Well well, it’s Wednesday and once again I neglected to post jack on Monday. I’m a bad person. But I’m a busy person this time of year as cases keep piling up for low dollar amounts and the office is churning files to try and get things done. So it makes some sense I’ve missed a couple of posts here, among the other things that I have to do on a daily and weekly basis, and sometimes even a monthly basis, to keep a roof over the head and food in the fridge. Ain’t life a bitch?

So this week a few things happened that made me think: firms, especially big firms, really tend to take advantage of that “new associate” smell, don’t they? The new associate smell is sort of like the new car smell, except instead of rich leather and factory goodness, it’s a whiff of desperation mixed with a heavy dose of what pure anxiety and worry would smell like if it was distilled into a scent and called Eau de Associate. New associates are, by and large, the brand new bitches in a stable of abusive pimps known as the Senior Partners. And unlike Tony, the pimp with a heart of gold that cares for all of his “employees” and takes good care of them, thank you very much Daddy, law partners have absolutely no attachment to their associates when the fat gets in the frying pan.
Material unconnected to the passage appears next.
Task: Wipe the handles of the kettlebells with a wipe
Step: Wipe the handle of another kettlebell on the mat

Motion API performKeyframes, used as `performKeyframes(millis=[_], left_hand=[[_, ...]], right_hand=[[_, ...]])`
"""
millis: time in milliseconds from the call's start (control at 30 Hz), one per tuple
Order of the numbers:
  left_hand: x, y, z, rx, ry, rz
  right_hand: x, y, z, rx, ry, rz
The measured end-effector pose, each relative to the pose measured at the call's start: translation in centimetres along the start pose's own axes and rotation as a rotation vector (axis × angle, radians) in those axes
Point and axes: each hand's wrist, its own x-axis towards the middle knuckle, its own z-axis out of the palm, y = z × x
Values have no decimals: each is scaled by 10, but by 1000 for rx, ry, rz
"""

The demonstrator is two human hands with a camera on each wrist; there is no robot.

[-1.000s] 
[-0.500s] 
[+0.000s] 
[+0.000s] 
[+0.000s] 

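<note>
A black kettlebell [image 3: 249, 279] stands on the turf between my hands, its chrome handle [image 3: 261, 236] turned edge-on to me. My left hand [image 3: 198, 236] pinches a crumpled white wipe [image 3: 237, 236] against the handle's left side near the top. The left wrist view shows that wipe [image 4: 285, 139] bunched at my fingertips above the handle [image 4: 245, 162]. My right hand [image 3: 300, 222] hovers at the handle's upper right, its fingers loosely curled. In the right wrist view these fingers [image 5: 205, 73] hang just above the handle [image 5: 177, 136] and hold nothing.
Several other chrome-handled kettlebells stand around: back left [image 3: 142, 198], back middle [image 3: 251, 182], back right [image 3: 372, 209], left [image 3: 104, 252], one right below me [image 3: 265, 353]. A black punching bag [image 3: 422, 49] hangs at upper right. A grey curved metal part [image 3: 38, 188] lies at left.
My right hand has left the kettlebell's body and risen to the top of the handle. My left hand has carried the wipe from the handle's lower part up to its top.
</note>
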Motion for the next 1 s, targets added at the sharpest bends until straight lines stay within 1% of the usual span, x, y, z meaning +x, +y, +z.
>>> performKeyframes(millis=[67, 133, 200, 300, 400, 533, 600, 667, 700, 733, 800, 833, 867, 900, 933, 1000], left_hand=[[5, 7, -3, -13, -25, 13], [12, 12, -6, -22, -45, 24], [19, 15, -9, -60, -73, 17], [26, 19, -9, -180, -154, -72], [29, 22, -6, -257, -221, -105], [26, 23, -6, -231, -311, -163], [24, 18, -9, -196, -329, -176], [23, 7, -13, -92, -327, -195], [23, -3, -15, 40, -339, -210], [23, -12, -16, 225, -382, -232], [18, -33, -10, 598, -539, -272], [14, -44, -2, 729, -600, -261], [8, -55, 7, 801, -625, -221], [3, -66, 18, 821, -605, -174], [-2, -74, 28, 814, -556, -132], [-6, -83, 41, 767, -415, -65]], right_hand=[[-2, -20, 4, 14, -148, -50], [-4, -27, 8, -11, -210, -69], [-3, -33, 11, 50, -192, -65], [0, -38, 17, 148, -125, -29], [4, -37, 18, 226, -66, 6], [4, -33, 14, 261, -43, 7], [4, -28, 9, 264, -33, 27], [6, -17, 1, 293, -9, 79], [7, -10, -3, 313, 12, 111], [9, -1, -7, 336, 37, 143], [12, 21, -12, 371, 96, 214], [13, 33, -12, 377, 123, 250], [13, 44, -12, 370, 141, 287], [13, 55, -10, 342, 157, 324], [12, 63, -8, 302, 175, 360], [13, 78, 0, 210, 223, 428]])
Don’t believe me? File a meritorious and likely to succeed motion to sanction opposing counsel at some big firm and see who shows up. It sure as shit ain’t gonna be Mr. Senior Partner in his $2,000 handmade suit that’s been strutting his shit around the courtroom and depositions for the past several months. It’s going to be some harried looking kid, fresh-faced but quickly developing the thousand yard “oh shit” stare, that wanders in trailing behind their client. They’ll look like they’re about to wet themselves and soak straight through the off-the-rack Joseph A. Banks suit that they bought on sale (or that they bought a few months prior when they graduated law school). They’ll be wholly unfamiliar to you, and to the judge, and likely will have forgotten to do minor things like entering their appearance on the case. Everyone in the room, except the poor kid shuffling around in their far-too-optimistic litigation bag, will taste the tinge of blood in the air.

Ladies and gentlemen, I present to you the sacrificial lamb.